Referendum autonomia, in Veneto più di due milioni di sì
VENEZIA. Luca Zaia vince la scommessa dell'autonomia, e adesso si siederà con il mandato popolare del referendum al tavolo con lo Stato, per chiedere maggiori poteri in 23 materie, e le conseguenti risorse fiscali.
«Penso che con questa elezione - ha detto Zaia - si dimostri che non esiste il 'partito dell'autonomià, ma esistono i veneti che si esprimono a favore di questo concetto».
«Vincono i veneti - ha aggiunto - il senso civico dei veneti del 'paroni a casa nostrà. Nell'alveo della Costituzione si possono fare le riforme».
Una vittoria senza margini di dubbio quella del governatore leghista, che con oltre il 57% di affluenza - ben oltre il quorum del 50%+ uno - ha trascinato anche la Lombardia nel successo autonomista. Il quorum, vigente solo in Veneto per statuto, era il vero target di Zaia. Se non avesse avvicinato il 60% dei votanti - manca ancora lo scrutinio dei voti espressi, ma la vittoria del Sì è data per scontata - Zaia avrebbe «buttato tutto nel cestino».
Non si sarebbe in ogni caso dimesso, ma avrebbe mancato l'investitura popolare forte, e la partita autonomista si sarebbe giocoforza annacquata. Invece il politico trevigiano, vero recordman di preferenze - è stato eletto presidente con il 60% nel 2010, riconfermato con il 50,4% nel 2015 - ha fatto ancora strike.
Le province a trazione leghista, Vicenza, Padova, Treviso, e anche Verona, si sono recate alle urne in gran numero, superando nell'affluenza anche recenti referendum nazionali. Il dato è stato inferiore solo al referendum costituzionale del 4 dicembre 2016, che aveva registrato in Veneto il 76,7% dei votanti.

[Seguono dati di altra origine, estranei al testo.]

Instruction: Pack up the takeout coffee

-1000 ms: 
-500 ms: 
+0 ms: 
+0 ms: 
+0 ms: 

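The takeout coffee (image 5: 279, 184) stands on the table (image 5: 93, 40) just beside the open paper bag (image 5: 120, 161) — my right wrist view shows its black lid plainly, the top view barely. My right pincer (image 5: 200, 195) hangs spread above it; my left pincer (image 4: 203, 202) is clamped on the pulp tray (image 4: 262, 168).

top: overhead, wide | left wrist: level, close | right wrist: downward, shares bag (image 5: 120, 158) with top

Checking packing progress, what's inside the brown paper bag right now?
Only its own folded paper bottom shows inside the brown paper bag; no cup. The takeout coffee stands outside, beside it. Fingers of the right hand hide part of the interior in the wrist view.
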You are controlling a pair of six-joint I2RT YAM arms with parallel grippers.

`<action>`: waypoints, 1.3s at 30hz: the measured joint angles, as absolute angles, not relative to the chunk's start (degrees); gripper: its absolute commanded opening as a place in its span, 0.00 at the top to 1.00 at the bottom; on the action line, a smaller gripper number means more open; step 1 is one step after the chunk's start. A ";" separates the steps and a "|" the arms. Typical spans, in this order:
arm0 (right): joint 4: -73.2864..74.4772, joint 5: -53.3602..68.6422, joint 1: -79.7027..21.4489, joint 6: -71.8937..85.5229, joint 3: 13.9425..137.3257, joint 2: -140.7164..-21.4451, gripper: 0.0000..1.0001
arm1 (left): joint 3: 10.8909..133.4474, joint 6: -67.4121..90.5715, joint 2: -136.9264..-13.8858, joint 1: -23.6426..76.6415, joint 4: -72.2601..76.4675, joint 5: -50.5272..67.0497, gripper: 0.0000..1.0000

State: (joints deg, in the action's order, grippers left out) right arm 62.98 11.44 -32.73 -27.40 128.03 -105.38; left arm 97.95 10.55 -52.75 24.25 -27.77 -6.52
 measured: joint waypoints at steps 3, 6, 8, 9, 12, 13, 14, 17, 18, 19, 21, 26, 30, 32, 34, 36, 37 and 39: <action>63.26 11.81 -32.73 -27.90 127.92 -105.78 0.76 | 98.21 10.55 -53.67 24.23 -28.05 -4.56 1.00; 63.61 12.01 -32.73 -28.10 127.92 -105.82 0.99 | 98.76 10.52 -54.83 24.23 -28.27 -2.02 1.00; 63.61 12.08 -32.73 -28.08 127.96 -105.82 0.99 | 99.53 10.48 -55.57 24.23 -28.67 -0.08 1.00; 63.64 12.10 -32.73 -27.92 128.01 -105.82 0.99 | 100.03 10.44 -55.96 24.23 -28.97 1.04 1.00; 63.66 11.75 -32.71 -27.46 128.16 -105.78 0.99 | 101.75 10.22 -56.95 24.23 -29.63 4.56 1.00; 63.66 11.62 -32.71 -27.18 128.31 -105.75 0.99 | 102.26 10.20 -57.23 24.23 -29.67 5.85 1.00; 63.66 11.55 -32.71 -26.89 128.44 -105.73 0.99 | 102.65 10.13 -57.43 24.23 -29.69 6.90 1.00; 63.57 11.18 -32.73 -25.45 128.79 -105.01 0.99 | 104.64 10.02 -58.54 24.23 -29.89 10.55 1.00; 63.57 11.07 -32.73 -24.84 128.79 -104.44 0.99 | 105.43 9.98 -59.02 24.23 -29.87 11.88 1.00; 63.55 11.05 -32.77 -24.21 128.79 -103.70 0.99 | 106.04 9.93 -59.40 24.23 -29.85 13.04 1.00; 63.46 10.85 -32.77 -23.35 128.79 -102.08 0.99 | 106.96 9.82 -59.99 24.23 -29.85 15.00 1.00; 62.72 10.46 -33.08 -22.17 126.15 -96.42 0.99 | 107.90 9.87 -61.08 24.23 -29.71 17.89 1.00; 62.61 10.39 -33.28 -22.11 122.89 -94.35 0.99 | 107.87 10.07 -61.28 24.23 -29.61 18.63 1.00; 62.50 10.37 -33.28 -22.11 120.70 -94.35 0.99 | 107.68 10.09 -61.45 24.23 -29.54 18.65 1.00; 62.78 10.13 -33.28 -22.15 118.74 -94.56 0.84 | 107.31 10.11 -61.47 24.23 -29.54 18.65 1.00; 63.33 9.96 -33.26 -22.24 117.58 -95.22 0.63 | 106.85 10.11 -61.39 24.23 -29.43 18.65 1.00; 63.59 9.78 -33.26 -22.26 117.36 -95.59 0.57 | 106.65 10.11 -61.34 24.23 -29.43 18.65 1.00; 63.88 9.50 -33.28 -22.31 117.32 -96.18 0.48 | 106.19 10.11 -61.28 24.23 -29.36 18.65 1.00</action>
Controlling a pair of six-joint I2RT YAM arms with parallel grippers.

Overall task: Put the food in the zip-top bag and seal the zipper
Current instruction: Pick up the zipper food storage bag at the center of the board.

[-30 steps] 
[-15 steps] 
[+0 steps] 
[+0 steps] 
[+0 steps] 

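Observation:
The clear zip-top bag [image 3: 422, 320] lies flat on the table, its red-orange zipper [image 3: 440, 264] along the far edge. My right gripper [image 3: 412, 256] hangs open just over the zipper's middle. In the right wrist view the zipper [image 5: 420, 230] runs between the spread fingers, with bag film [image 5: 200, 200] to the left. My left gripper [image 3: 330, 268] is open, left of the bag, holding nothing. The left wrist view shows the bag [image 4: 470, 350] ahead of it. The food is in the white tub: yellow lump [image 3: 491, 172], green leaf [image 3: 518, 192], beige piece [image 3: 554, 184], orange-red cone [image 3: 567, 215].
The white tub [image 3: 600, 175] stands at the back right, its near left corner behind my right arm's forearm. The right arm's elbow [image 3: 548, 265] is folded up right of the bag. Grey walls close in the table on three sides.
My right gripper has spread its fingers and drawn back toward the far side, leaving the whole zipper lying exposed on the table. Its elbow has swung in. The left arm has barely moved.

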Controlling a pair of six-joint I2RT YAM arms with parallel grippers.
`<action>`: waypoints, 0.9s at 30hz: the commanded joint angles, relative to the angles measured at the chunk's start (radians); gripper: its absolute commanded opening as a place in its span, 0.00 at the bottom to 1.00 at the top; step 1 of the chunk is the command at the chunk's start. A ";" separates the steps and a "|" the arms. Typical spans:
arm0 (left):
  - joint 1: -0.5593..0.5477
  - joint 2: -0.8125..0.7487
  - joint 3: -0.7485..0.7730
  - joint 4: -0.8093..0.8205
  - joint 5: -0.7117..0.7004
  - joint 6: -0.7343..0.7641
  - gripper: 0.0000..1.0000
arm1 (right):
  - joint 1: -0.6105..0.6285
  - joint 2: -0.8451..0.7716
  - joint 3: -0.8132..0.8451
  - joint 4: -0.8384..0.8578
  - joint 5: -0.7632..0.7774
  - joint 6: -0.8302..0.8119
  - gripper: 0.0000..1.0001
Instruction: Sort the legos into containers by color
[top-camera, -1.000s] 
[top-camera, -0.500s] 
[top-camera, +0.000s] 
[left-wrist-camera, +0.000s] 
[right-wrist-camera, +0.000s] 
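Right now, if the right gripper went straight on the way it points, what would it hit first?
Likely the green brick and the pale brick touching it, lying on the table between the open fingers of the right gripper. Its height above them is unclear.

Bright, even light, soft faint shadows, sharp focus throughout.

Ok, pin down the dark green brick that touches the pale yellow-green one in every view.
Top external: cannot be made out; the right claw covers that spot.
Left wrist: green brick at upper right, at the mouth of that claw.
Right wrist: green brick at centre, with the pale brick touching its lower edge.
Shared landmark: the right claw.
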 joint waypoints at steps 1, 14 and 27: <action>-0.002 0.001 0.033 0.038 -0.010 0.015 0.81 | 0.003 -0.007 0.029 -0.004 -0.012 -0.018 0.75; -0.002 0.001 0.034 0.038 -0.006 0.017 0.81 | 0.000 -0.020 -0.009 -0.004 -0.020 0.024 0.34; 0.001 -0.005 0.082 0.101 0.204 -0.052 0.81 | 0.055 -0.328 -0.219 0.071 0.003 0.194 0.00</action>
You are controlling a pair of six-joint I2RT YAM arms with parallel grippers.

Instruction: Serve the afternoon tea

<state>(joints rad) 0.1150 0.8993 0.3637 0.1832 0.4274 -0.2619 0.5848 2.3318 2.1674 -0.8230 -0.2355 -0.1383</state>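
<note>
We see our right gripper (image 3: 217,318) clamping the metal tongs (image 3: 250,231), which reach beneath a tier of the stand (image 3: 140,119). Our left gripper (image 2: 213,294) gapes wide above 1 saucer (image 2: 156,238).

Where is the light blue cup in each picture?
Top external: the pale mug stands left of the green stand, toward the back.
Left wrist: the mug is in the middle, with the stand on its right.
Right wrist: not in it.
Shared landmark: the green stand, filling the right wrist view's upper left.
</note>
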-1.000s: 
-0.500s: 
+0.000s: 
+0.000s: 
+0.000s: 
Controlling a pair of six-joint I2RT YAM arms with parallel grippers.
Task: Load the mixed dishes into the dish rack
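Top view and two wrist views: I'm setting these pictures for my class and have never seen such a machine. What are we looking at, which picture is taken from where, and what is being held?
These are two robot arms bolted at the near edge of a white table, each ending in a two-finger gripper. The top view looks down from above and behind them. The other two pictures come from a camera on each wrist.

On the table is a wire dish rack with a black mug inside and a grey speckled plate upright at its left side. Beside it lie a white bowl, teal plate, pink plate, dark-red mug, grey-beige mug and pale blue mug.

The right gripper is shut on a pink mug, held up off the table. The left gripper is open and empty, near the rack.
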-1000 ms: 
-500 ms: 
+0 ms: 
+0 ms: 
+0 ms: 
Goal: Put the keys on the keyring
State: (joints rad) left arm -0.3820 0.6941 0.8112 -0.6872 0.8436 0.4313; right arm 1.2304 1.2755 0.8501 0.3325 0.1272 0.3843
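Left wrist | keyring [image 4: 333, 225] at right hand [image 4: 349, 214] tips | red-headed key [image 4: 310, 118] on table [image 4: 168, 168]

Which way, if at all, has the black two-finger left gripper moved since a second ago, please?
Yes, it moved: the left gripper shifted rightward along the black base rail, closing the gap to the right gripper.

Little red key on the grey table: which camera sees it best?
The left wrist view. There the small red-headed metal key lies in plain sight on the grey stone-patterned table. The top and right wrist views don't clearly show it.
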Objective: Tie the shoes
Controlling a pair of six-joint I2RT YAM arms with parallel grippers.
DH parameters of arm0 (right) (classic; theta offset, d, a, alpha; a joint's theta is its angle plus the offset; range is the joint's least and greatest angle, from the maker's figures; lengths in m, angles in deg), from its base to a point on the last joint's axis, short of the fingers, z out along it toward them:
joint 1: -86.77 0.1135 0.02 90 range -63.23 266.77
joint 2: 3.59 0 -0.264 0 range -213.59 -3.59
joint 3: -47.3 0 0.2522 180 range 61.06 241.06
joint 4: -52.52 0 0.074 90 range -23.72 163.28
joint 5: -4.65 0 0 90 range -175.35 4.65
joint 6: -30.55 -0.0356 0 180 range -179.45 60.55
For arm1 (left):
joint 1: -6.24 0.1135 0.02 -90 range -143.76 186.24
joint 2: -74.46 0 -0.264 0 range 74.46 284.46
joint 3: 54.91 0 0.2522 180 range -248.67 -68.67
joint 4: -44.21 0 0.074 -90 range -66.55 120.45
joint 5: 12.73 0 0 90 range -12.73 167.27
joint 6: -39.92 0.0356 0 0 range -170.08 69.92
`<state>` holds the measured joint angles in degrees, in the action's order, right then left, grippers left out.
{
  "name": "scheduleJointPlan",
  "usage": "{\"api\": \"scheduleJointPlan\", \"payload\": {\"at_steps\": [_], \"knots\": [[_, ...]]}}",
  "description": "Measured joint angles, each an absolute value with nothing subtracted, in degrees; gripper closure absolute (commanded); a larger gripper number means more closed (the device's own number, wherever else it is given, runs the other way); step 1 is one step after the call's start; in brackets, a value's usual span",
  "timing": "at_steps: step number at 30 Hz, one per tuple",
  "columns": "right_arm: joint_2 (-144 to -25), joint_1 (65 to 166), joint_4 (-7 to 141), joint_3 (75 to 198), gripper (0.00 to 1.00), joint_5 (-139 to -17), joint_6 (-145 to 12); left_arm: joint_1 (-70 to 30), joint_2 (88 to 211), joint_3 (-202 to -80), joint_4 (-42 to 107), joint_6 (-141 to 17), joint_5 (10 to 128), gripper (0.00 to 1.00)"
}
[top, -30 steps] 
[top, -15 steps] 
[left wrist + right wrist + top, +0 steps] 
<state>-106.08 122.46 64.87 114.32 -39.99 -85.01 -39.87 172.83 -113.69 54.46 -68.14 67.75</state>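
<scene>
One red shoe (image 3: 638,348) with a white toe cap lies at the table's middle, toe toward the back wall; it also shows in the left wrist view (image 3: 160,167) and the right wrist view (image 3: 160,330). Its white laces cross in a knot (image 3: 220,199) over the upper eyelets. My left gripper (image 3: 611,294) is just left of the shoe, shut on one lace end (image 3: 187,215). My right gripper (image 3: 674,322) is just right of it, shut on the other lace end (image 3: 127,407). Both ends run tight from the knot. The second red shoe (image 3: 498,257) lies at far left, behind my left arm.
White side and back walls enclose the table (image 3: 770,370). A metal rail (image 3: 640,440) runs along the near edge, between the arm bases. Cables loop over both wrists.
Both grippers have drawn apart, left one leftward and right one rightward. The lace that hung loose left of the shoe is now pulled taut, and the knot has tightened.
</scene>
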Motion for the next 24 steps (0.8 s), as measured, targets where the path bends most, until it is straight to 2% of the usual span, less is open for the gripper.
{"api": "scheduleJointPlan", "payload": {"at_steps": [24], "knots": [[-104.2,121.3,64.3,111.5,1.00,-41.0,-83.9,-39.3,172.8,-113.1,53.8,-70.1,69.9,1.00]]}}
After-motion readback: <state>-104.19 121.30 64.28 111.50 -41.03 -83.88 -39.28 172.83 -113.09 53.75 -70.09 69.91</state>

«Noi chiediamo tutte le 23 materie, lo dico subito, e i nove decimi delle tasse» ha puntualizzato Zaia a urne ancora calde, annunciando che già domani porterà in Giunta regionale la delibera-quadro (pronta da tempo), per avviare, una volta ottenuta l'approvazione dell'assemblea veneta, la trattativa con lo Stato. «Diventerà il nostro contratto che proporremo al Governo» ha aggiunto Zaia, ammonendo: «Io credo che a Roma si rendano conto di quello che sta avvenendo».
Il primo a rispondergli è stato uno dei suoi maggiori oppositori nel Governo, il sottosegretario Gianclaudio Bressa, che ha sempre sostenuto «l'inutilità» dei referendum, dato che il tavolo sul «regionalismo differenziato» si può aprire semplicemente i sensi dell'art. 116 della Costituzione. «L'esito del referendum in Lombardia e Veneto - ha detto Bressa - conferma l'importante richiesta di maggiore autonomia per le rispettive regioni. Il governo, come ha sempre dichiarato anche prima del voto di oggi, è pronto ad avviare una trattativa». Tempo pochi giorni, quindi e il Veneto, probabilmente in accordo con la Lombardia, avvierà l'iter formale per il negoziato sulle 20 materie concorrenti (tra queste spiccano il coordinamento della finanza pubblica e tributario, lavoro, energia, infrastrutture e protezione civile) e in tre esclusive dello Stato: giustizia di pace, istruzione e tutela dell'ambiente e dei beni culturali. L'intesa tra lo Stato e la Regione interessata dovrà poi concretizzarsi in una proposta di legge che dovrà essere approvata a maggioranza assoluta da entrambe le Camere.